Bilbo frowned slightly. There were some names that he missed on that list.

“What of Balin, Óin and Ori?” he asked. “Where are they? And if anyone should be bullying Dáin into doing his duty, shouldn’t it be Balin?”

Dwalin’s face darkened, and he shook his head.

“They’re not here,” he rumbled. “They left.”

“Left?” Bilbo blurted out. “Left and went where? What happened?”

“Do you recall when we told you of the unrest here?” Dwalin asked, lowering his voice somewhat. “How there were whispers of greater riches and a greater kingdom?”

“Moria,” Bilbo muttered. “Yes, I remember.”

“Well, Balin listened to those whispers and made up his mind.” The grizzled dwarf snorted and shook his head. “Old fool. He petitioned Dáin to create an expedition to at least go and see, to figure out if it was at all possible.”

“Dáin refused, I hope,” Bilbo sniffed. “That’s naught but a fool’s errand. Balin did ask me in his last letter if I should like to go on one last adventure, but I said no. I had my own business to tend to.”

“Best that way,” Dwalin agreed. “But yes, Dáin refused. Only, Balin did not listen to him. He spoke with others and finally told Dáin that with or without his permission, he would leave for Khazad-dûm with those willing to follow him. Ori and Óin went with him, for all that their brothers tried to convince them not to. There was a gorgeous row between Ori and his brothers. Ori actually bopped Dori on the nose, he was so furious.”

“How long ago is this?” Bilbo asked.

“Thirteen years, now,” Dwalin sighed. “And we did get frequent messages from them, and all seemed to go well.”

“But?” Bilbo said quietly. “I can sense that there is a _but_.”

“We’ve heard nothing for eight years,” Dwalin said. “Not a word. Not a peep. No message, no messenger. I’d go and search for them myself, if I could, but it is too dangerous. Dori and Nori have already spoken of going to search for their brother, but Dáin has been very firm with them and said that he’d sooner lock them up for their own safety than let them go to Khazad-dûm and search for those who are most likely already dead.”

“That is harsh,” Bilbo grumbled. “Their little brother, who they’ve not had word from in eight years! Of course they’d want to look for him!”

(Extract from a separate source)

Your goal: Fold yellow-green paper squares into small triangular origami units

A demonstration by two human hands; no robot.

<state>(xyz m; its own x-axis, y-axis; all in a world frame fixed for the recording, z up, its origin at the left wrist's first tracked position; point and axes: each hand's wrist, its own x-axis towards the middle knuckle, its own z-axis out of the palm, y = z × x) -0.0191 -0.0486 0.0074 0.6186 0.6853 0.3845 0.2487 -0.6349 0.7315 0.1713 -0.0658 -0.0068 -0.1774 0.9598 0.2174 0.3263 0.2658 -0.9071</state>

“Harsh, but true,” Dwalin told him. “Don’t judge Dáin too hard for that, Bilbo. He might seem brash and brutish, but he’s wise beyond his years. He knew it wasn’t time when we had fought in the battle of Azanulbizar, and he was the only one who dared to tell Thráin to not charge in there. Little lad of but thirty-two, and he stood up to his king and said it was foolish. He knew it wasn’t time now either, and still my brother took the Mountain’s best healer and most experienced scribe and went on this fool’s errand.” He smiled at the look on the hobbit’s face and shook his head. “I’ve done my grieving, Bilbo. Balin is gone, and I might never know what happened to him. I will not see him again, not in this world.”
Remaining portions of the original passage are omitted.